Bien avant le Tomahawk, et des années avant que Polaris ne permette à un sous-marin de tirer un missile nucléaire depuis les profondeurs, la première force de dissuasion maritime américaine fonctionnait de la manière la plus angoissante qui soit. Pour tirer, le sous-marin devait faire surface en eaux ennemies, sortir sur le dos d'un hangar un missile à réaction doté d'ailes, le pointer vers l'Union soviétique et allumer le moteur en plein ciel.
Ce missile était le Vought Regulus — mi-missile de croisière, mi-avion sans pilote — et pendant quelques années tendues de la Guerre froide, il a porté à lui seul le poids de la capacité de frappe nucléaire de la marine américaine sur une poignée de ponts de sous-marins dans le Pacifique Nord.
• Missile: Le Vought SSM-N-8 Regulus I est un missile de croisière nucléaire à turboréacteur.
• Taille / portée : Environ 12,8 m de long, 6,4 m d'envergure, portée d'environ 800 km, ogive nucléaire d'environ 1 360 kg
• Premier lancement de sous-marin : 1953, depuis l'USS Tunny
• Attraper: Le bateau a dû faire surface pour être mis à l'eau, révélant ainsi sa position.

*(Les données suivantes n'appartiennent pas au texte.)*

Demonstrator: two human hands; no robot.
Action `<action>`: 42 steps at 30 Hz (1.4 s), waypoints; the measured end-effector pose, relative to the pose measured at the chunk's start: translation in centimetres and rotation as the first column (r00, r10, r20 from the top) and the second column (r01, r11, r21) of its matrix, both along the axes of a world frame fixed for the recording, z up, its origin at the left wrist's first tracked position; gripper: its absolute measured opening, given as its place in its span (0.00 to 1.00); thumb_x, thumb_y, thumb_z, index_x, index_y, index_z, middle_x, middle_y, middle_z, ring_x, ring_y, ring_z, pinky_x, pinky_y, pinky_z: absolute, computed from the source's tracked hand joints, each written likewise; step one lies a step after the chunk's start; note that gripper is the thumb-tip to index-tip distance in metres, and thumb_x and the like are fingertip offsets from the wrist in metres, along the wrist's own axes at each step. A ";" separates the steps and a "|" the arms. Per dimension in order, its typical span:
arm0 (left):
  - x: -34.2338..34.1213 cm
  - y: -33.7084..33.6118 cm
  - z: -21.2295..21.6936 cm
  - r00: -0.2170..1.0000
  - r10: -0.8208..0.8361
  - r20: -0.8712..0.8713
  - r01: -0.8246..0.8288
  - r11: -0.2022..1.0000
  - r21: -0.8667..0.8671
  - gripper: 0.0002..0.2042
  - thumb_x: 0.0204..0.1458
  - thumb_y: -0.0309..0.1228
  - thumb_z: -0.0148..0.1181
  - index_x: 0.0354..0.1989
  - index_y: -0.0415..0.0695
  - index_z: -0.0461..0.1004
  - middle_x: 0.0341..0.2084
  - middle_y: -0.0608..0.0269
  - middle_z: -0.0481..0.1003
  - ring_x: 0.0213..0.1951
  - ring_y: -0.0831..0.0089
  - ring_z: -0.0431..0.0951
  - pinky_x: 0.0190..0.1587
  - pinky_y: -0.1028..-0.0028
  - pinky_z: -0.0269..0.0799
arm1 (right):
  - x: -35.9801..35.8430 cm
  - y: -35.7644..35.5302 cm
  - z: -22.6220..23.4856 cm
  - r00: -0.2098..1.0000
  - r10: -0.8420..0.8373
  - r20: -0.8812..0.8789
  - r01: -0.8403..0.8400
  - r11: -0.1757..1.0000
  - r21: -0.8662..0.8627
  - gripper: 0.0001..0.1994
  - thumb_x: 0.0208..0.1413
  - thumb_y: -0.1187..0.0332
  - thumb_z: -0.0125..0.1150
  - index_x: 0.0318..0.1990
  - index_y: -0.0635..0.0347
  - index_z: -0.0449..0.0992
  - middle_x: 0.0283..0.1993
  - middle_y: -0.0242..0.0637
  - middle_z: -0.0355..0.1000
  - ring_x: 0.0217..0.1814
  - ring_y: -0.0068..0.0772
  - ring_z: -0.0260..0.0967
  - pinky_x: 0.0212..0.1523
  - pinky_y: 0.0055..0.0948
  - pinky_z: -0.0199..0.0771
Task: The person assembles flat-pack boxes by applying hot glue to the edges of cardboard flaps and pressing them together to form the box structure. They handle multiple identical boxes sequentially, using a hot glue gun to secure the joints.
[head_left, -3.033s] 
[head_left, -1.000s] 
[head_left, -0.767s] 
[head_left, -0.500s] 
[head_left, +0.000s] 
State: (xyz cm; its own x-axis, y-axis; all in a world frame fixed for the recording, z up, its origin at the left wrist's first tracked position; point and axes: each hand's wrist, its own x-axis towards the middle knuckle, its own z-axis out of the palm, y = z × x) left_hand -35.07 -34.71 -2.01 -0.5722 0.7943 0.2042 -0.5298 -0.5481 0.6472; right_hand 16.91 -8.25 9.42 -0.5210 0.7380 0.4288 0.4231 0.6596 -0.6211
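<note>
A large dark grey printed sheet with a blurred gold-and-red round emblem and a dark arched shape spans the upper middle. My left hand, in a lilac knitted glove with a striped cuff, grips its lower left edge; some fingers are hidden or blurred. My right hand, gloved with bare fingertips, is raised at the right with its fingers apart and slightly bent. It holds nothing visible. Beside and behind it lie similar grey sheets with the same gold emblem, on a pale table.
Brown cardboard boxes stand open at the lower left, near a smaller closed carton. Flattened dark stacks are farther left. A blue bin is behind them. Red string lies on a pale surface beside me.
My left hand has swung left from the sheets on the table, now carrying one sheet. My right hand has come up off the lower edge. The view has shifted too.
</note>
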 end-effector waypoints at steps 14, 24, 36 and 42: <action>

• Patrouilles : 40 patrouilles de dissuasion depuis Pearl Harbor, octobre 1959 – juillet 1964 — la première force de dissuasion nucléaire américaine basée en mer
• Remplacé par : le missile Polaris à lancement sous-marin
Un avion à réaction équipé d'une ogive nucléaire
Le Regulus était en réalité un drone. Doté d'ailes en flèche, d'un turboréacteur ventral, il volait à une vitesse subsonique comme un petit chasseur ; simplement, il ne revenait jamais. Stocké dans un hangar étanche et bulbeux, boulonné au pont du sous-marin, il pouvait être ravitaillé et préparé par l'équipage depuis l'intérieur de la coque pressurisée. Mais il était impossible de le tirer en immersion. Le moment venu, le sous-marin faisait surface, le hangar s'ouvrait, et le missile était acheminé sur des rails puis lancé dans les airs grâce à un propulseur.

Cette exigence de remontée à la surface était le défaut fatal du système, et la Marine le savait dès le départ.
En faction dans le Pacifique Nord
Avec ou sans défauts, ce système était bien réel, et pendant cinq ans, il constitua l'unique ressource de la Marine. Cinq sous-marins assurèrent cette mission : les Tunny et Barbero, anciens sous-marins reconvertis, les Grayback et Growler, construits spécifiquement à cet effet, et le Halibut, à propulsion nucléaire. Opérant depuis Pearl Harbor, ils effectuèrent 40 patrouilles de dissuasion entre octobre 1959 et juillet 1964, menaçant les cibles soviétiques depuis l'autre bout du Pacifique, notamment durant les semaines tendues de la crise des missiles de Cuba.

Le jour où un missile a livré le courrier
Le Regulus a également donné lieu à une anecdote pour le moins insolite. Le 8 juin 1959, le sous-marin Barbero tira un Regulus dont l'ogive nucléaire avait été remplacée par deux conteneurs postaux contenant 3 000 lettres. Vingt-deux minutes plus tard, il atterrissait à la base navale de Mayport, en Floride. Le “ courrier-missile ” était arrivé — et le directeur général des postes était aux anges.
Actualités British Pathé de 1959 sur la livraison de “ courrier par missile ” par le sous-marin Barbero.
Dépassé en un seul coup
Summerfield s'était trompé au sujet du courrier, mais avait vu juste quant au rythme des changements. Moins d'un an plus tard, le sous-marin nucléaire George Washington tirait un missile Polaris depuis sa surface, et tous les inconvénients du Regulus – la remontée en surface, le lancement exposé, la courte portée, le faible volume de munitions – disparurent instantanément. Le Polaris pouvait tirer en restant dissimulé, sans jamais avoir à se montrer. Les patrouilles de dissuasion du Regulus prirent fin en 1964, et le projet de successeur supersonique fut abandonné au profit des nouveaux missiles balistiques.
C'était une impasse, certes, mais une impasse fascinante. Les munitions d'entraînement récupérables, équipées d'un train d'atterrissage et ramenées à leur base pour être réutilisées, étaient en réalité des drones réutilisables, des décennies en avance sur leur temps. L'idée même d'un sous-marin lançant un missile de croisière à réaction sur une cible lointaine allait renaître, pleinement justifiée, avec le Tomahawk. Le Regulus, quant à lui, était arrivé trop tôt et devait faire surface pour le prouver.
Sources : Naval History and Heritage Command ; Smithsonian National Postal Museum ; GlobalSecurity.org ; British Pathé.